**The problem**
Which lines of the entries contain the word "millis"? Please list them.

**Supplied information**
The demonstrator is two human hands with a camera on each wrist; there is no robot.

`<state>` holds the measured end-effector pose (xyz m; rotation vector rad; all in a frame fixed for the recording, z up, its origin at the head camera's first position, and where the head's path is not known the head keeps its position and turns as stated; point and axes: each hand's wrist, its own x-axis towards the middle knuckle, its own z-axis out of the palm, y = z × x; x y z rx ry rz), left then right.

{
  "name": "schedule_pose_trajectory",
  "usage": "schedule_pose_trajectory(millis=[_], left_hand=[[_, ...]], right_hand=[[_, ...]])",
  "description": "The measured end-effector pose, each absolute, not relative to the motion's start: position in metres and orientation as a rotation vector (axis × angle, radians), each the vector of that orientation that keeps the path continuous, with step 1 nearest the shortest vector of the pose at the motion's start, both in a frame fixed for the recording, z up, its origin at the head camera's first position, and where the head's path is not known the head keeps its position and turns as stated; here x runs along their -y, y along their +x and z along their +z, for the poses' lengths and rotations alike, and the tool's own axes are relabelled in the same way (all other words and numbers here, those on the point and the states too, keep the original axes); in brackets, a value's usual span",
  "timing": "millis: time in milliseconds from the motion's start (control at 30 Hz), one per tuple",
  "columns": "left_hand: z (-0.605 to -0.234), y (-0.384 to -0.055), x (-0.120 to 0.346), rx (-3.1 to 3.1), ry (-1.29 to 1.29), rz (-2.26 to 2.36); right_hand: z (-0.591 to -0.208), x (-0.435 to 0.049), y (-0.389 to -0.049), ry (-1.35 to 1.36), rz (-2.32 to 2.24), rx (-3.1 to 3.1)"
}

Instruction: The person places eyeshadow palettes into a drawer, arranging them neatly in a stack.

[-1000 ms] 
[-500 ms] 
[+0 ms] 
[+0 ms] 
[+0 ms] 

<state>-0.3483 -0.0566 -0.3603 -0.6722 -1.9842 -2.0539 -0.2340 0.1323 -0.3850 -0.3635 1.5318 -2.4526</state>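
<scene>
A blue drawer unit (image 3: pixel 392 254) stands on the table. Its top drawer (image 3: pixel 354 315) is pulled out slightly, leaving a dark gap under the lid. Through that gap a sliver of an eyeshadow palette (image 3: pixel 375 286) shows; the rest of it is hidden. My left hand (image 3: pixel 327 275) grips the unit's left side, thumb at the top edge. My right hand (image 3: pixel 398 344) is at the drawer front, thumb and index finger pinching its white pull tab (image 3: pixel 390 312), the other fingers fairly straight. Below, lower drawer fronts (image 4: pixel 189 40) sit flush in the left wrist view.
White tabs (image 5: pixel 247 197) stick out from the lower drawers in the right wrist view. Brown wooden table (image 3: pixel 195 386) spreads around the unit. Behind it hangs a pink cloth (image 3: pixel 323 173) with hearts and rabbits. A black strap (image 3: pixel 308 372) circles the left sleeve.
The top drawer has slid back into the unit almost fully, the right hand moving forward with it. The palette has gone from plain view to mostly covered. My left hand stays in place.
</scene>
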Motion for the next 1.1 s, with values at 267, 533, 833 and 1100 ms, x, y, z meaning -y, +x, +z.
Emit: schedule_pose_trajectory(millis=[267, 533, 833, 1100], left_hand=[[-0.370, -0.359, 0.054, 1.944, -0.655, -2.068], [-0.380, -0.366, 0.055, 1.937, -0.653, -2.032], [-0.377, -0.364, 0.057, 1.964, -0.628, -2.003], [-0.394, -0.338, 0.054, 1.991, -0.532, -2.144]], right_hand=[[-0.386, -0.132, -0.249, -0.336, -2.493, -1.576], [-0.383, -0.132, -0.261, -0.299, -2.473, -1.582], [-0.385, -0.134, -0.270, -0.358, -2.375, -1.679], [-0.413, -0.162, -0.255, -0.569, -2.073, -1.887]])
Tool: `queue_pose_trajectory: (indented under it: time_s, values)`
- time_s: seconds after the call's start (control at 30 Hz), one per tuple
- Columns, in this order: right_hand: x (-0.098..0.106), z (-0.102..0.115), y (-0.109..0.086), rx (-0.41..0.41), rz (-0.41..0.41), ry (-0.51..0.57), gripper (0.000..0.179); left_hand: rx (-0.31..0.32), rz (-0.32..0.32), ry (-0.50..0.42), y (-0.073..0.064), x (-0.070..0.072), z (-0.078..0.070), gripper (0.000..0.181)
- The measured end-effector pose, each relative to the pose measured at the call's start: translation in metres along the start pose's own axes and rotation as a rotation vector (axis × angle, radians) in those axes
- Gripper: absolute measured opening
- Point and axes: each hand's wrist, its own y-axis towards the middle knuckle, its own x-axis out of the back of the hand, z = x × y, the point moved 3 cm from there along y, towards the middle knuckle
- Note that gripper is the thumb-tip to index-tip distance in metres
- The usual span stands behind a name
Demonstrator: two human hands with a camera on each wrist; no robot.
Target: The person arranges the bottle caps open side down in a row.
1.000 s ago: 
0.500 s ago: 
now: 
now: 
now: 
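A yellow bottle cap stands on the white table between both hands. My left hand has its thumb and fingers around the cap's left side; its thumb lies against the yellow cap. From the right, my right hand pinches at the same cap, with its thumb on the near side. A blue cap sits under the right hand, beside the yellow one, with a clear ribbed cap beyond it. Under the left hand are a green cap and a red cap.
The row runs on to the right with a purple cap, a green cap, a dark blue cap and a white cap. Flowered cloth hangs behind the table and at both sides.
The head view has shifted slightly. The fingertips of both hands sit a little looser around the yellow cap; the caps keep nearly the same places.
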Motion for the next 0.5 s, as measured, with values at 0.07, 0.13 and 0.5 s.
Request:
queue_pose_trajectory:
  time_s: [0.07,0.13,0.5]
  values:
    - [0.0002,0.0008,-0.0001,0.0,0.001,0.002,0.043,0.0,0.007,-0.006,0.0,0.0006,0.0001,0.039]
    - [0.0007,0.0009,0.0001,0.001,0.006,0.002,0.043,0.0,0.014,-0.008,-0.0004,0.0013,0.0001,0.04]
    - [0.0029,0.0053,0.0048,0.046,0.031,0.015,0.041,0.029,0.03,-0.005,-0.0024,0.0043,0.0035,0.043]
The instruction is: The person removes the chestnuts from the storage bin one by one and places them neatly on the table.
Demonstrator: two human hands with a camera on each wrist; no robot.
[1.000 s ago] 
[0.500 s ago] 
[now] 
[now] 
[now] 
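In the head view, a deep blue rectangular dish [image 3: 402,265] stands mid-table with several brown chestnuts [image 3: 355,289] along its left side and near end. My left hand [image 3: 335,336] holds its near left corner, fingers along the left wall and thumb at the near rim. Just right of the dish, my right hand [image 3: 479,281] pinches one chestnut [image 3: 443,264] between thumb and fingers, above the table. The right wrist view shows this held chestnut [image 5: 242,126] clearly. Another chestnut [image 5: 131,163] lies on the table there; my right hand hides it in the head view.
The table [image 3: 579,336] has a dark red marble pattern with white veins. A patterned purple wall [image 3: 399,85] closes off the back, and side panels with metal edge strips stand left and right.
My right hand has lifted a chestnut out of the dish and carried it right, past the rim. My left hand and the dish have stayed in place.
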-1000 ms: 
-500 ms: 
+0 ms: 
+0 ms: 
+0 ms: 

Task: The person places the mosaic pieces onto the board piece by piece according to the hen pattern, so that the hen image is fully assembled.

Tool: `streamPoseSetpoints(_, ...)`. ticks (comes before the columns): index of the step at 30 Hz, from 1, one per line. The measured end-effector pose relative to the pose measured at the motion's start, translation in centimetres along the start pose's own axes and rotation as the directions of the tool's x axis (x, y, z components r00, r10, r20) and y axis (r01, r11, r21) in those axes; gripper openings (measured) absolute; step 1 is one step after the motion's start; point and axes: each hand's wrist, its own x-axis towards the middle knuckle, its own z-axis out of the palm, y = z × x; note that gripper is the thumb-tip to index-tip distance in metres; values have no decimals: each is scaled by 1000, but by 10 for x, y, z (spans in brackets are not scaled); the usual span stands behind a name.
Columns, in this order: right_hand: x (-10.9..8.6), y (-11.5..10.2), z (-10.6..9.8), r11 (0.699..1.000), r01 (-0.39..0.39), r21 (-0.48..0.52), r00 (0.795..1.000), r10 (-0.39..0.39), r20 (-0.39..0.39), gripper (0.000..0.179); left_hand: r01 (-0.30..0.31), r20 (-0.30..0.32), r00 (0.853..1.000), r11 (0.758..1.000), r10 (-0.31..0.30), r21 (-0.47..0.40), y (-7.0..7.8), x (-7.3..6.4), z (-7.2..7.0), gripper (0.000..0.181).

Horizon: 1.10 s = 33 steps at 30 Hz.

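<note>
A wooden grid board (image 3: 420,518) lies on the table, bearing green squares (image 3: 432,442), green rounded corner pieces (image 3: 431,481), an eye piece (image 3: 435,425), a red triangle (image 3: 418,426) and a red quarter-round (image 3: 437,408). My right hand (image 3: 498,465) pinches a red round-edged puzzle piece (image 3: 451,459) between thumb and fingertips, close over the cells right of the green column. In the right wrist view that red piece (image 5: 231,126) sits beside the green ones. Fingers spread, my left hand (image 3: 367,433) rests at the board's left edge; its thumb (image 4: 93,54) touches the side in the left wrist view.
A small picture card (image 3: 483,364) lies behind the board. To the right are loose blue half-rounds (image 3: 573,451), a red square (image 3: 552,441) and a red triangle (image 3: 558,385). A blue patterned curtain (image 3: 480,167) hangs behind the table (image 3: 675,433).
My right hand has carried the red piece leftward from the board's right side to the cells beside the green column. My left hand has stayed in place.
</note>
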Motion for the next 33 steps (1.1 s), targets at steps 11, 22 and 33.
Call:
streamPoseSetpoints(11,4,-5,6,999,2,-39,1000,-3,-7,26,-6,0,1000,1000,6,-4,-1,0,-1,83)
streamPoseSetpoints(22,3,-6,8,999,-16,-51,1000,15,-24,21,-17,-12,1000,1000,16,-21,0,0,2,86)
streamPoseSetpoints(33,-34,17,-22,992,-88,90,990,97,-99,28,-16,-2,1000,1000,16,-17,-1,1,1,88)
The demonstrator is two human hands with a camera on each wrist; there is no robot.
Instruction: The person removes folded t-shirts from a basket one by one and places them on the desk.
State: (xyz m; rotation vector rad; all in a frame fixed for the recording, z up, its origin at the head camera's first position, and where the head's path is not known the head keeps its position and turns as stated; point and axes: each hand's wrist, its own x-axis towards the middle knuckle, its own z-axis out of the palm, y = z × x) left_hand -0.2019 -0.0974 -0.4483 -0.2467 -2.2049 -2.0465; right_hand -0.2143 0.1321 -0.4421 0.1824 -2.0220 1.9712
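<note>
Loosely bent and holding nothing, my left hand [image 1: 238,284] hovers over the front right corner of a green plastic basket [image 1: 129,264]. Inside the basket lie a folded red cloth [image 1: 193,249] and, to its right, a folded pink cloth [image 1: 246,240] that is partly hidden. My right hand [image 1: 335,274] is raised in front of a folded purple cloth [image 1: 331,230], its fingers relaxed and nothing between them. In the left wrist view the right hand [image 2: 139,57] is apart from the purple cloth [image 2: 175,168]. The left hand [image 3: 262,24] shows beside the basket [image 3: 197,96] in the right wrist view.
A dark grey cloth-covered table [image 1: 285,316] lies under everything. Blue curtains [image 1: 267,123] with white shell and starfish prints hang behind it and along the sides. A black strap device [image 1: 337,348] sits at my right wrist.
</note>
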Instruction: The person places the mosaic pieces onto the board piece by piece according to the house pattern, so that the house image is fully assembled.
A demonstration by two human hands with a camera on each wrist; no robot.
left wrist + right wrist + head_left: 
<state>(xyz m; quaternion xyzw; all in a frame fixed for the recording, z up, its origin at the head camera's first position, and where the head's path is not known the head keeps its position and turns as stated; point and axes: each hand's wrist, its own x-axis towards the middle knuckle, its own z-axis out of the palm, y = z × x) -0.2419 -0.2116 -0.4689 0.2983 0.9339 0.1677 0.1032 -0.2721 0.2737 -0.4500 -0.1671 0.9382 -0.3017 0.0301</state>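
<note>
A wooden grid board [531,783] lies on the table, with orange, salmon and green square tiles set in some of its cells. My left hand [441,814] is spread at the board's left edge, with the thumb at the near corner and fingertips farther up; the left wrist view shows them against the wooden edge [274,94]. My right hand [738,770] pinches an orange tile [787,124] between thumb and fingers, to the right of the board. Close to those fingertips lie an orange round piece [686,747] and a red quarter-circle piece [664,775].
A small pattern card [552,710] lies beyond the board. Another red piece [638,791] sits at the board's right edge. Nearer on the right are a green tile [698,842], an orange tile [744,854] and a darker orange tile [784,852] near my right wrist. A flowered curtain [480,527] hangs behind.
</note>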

**Answer to this task**
  "usage": "schedule_pose_trajectory(millis=[_], left_hand=[[_, ...]], right_hand=[[_, ...]])",
  "timing": "millis: time in milliseconds from the motion's start (control at 30 Hz), one per tuple",
Emit: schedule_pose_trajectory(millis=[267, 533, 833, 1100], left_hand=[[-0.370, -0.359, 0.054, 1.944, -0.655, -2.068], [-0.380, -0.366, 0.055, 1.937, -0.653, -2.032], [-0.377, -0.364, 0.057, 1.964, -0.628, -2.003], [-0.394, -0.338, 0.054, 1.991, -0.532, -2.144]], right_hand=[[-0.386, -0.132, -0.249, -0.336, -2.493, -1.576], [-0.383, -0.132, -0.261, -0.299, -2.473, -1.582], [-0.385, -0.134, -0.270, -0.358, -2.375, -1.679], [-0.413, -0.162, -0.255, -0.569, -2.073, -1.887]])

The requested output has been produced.